Excluding any images, copy all of the lines below precisely as written.

(Recorded data)
════════
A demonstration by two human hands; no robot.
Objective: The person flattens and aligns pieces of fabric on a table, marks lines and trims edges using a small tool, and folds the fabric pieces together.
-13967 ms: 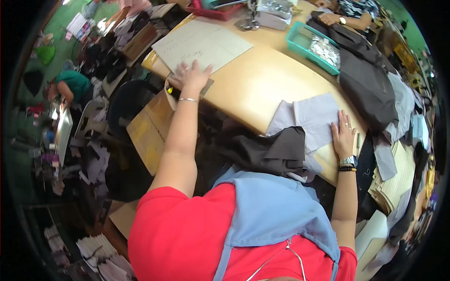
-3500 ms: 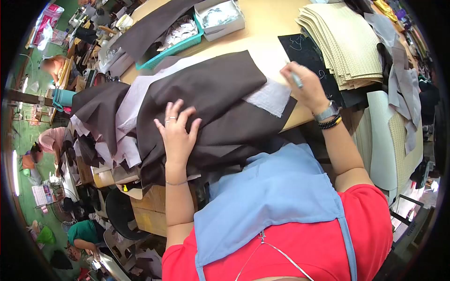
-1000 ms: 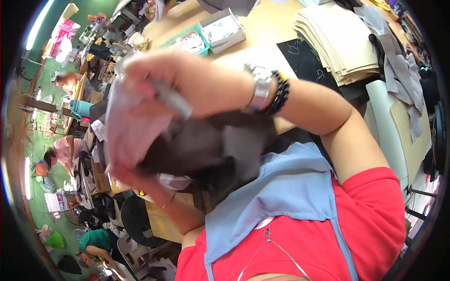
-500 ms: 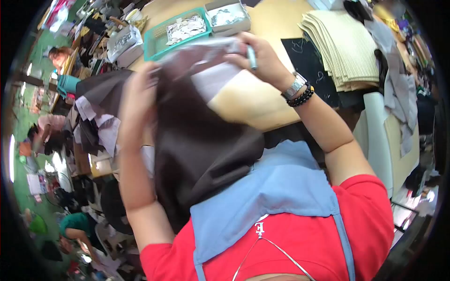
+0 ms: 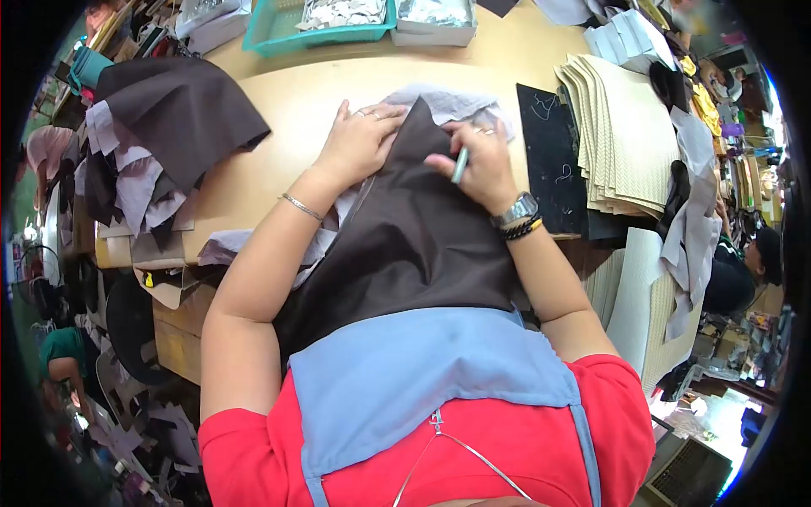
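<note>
A dark brown piece of fabric or leather (image 5: pixel 414 228) with a pale lining (image 5: pixel 456 101) drapes from the table down over my lap. Its far end narrows to a point between my hands. My left hand (image 5: pixel 363 142) rests flat on the left edge of this piece, fingers stretched out. On the other side, my right hand (image 5: pixel 488 169) is curled round a slim pale-green pen-like tool (image 5: pixel 460 165), its fingers on the lining and the edge of the dark piece. The tool's tip and exact kind cannot be made out.
More dark brown pieces (image 5: pixel 186 110) with pale lining lie at the table's left. A teal basket (image 5: pixel 279 38) and a grey box (image 5: pixel 435 35) of small parts stand at the back. Right: a black board (image 5: pixel 545 152) and stacked cream quilted sheets (image 5: pixel 625 135). Other people work farther off.
The dark piece, held raised and blurred before, now lies lower and flatter on the table. My left hand has gone from gripping it up to resting on it. My right hand still holds the tool.
</note>
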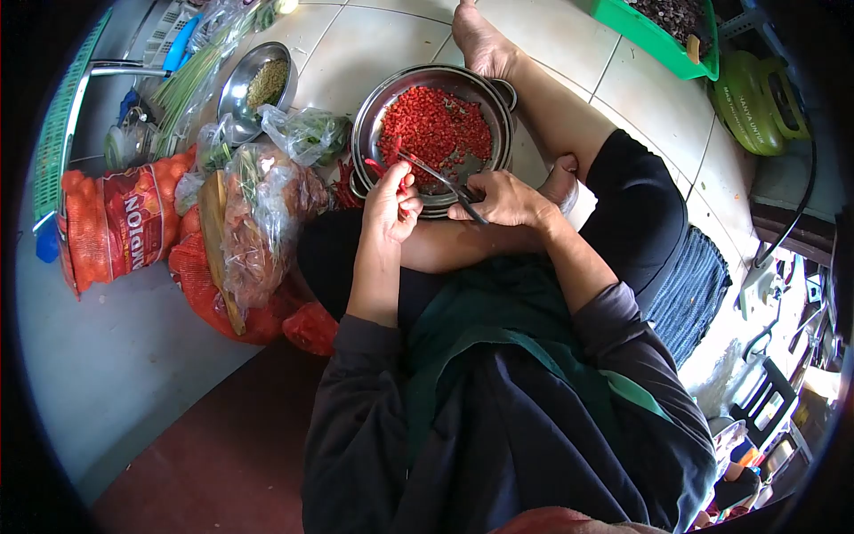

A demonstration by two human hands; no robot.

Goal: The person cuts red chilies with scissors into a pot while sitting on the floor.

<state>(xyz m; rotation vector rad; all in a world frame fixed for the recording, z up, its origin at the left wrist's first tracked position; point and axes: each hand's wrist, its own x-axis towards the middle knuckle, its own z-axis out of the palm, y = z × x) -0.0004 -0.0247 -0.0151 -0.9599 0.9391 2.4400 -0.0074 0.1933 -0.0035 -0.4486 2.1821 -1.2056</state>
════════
> Written response
A demonstration by two human hands; no robot.
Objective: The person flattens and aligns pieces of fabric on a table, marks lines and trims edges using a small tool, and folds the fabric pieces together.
-13967 ms: 
-3500 ms: 
-1000 ms: 
-500 ms: 
+0 ms: 
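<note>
A dark brown piece of fabric or leather (image 5: pixel 414 228) with a pale lining (image 5: pixel 456 101) drapes from the table down over my lap. Its far end narrows to a point between my hands. My left hand (image 5: pixel 363 142) rests flat on the left edge of this piece, fingers stretched out. On the other side, my right hand (image 5: pixel 488 169) is curled round a slim pale-green pen-like tool (image 5: pixel 460 165), its fingers on the lining and the edge of the dark piece. The tool's tip and exact kind cannot be made out.
More dark brown pieces (image 5: pixel 186 110) with pale lining lie at the table's left. A teal basket (image 5: pixel 279 38) and a grey box (image 5: pixel 435 35) of small parts stand at the back. Right: a black board (image 5: pixel 545 152) and stacked cream quilted sheets (image 5: pixel 625 135). Other people work farther off.
The dark piece, held raised and blurred before, now lies lower and flatter on the table. My left hand has gone from gripping it up to resting on it. My right hand still holds the tool.
</note>
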
A demonstration by two human hands; no robot.

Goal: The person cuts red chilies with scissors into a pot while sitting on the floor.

<state>(xyz m; rotation vector rad; all in a world frame fixed for the recording, z up, its origin at the left wrist's first tracked position; point and axes: each hand's wrist, its own x-axis towards the middle knuckle, its own z-axis out of the palm, y = z × x) -0.0004 -0.0247 -0.0151 -0.9599 0.9391 2.4400 -0.0074 0.1933 -0.0035 -0.4486 2.1821 -1.2056</state>

No further output remains.